Calibration method of projection coordinate system for X-ray cone-beam laminography scanning system

Abstract

Computed laminography (CL) is different from conventional computed tomography(CT) for its specialization in testing plate-type structures, such as integrated circuit boards (ICB), multilayer printing circuit boards (MPCB), and ball grid arrays (BGA). It adopts a different scanning way to successfully produce cross-sectional images of the plate-type objects, while the conventional CT cannot be used. According to the CL reconstruction algorithm, precise determination of the origin of the projection coordinate system is the first step during cone-beam CL scanning system calibration. But unfortunately, for the practical CL scanning system, it is impossible to measure the position of the X-ray focus projection by direct means. A new method to determine the X-ray focus projection coordinates with high accuracy is proposed.

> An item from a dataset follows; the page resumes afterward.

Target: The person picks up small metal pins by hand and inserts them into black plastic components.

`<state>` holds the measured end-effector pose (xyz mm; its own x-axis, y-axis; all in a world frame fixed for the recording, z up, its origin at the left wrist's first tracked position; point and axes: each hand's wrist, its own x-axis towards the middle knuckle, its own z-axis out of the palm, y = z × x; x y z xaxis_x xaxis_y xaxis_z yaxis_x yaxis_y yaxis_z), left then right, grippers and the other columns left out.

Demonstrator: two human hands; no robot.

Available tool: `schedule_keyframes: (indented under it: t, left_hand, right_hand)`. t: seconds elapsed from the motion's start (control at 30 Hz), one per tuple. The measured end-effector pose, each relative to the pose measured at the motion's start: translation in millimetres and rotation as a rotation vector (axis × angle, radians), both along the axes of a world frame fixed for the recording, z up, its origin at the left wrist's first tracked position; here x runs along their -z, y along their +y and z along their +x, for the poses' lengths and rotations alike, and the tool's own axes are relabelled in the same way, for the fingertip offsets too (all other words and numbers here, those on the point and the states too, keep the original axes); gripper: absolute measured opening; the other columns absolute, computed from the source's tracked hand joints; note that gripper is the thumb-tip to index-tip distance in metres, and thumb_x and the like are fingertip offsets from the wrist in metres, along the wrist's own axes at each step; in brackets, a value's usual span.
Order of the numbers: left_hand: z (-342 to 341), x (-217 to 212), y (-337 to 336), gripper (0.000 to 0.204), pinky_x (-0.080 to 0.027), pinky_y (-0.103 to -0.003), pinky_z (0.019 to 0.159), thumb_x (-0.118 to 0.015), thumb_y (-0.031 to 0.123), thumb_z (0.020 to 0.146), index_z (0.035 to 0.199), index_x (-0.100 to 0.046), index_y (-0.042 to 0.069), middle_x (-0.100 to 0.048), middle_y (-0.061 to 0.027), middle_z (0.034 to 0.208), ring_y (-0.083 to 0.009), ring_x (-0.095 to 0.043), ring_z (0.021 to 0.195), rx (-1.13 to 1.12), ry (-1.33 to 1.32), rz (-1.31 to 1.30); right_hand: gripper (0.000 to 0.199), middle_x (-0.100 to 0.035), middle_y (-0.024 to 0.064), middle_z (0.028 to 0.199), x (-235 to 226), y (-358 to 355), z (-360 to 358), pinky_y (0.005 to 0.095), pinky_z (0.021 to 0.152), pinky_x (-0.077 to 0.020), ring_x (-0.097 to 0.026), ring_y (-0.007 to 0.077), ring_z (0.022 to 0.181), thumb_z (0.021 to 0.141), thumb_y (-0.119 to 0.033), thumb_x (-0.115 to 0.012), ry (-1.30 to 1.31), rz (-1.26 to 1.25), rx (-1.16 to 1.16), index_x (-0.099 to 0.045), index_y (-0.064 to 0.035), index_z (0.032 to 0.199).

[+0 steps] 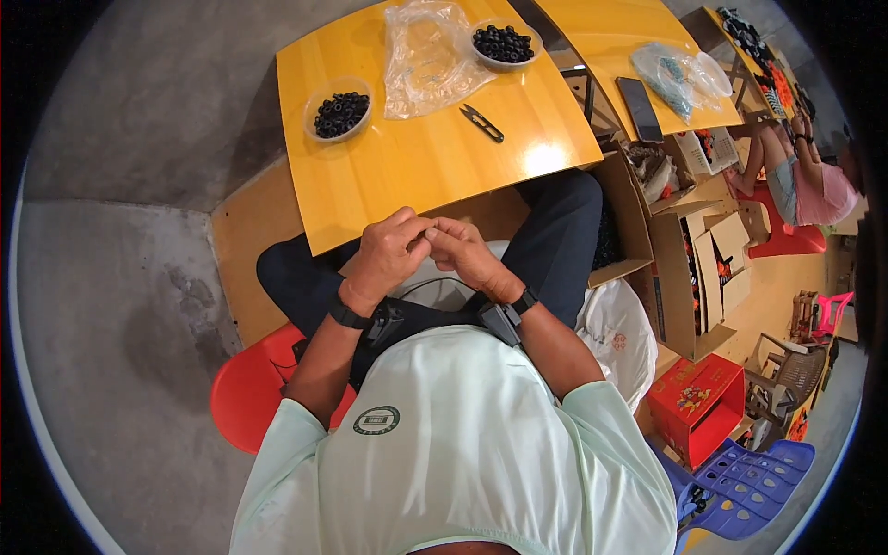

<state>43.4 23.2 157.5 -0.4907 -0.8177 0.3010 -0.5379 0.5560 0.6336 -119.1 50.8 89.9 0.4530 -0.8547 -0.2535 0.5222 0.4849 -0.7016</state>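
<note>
Both bare hands were brought together just in front of the near edge of a glossy yellow wooden counter (370, 190), above the lap. The left hand (387, 252) was curled, with its fingertips pinched against those of the right hand (472, 257); whether a small piece was grasped between them could not be told, since it would be hidden by the fingers. On the counter, black ring-shaped pieces (340, 116) were held in a round clear plastic bowl (309, 118) toward the left, and similar black pieces (502, 43) in a second round clear plastic bowl (507, 66) at the far right. Between the bowls a crumpled transparent plastic bag (425, 65) was spread, and black thread snips (482, 122) were laid to its right, nearer the hands. Access on the right was crowded: an open brown cardboard box (629, 213) was set close beside the knee in dark trousers (564, 227), with another brown cardboard box (680, 268) beyond it and a white plastic bag (618, 333) nearer the body. A black smartphone (639, 109) and a clear bag with bluish contents (673, 79) were placed on a second yellow counter (592, 28). Farther right, a bright red box (694, 402) and a blue plastic chair (754, 490) were seen, and a co-worker in a pink top (821, 196) was seated on a red plastic stool (786, 240).
</note>
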Motion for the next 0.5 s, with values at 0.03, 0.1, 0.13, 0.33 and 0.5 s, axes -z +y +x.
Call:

Firstly the angle between the central X-ray and the axis of rotation is set to zero by rotating the X-ray source and detector synchronously. Acquiring digital radiography (DR) images of several spherical objects at two geometrical magnification ratio positions in the cone X-ray beam, the two DR images are combined to one image, on the base of which image processing methods are employed to get the center points of each projection of the spherical object. And every two-positioned center points of the same spherical object determine a line, so all couples of projection centers of all the spherical objects construct a group of lines, mathematically an over-determined equation set. After solving the over-determined equation, the X-ray focus projection coordinates are finally obtained. The experimental results prove that the accuracy of this method can satisfy the requirements of the practical scanning system, meanwhile it is feasible to realize.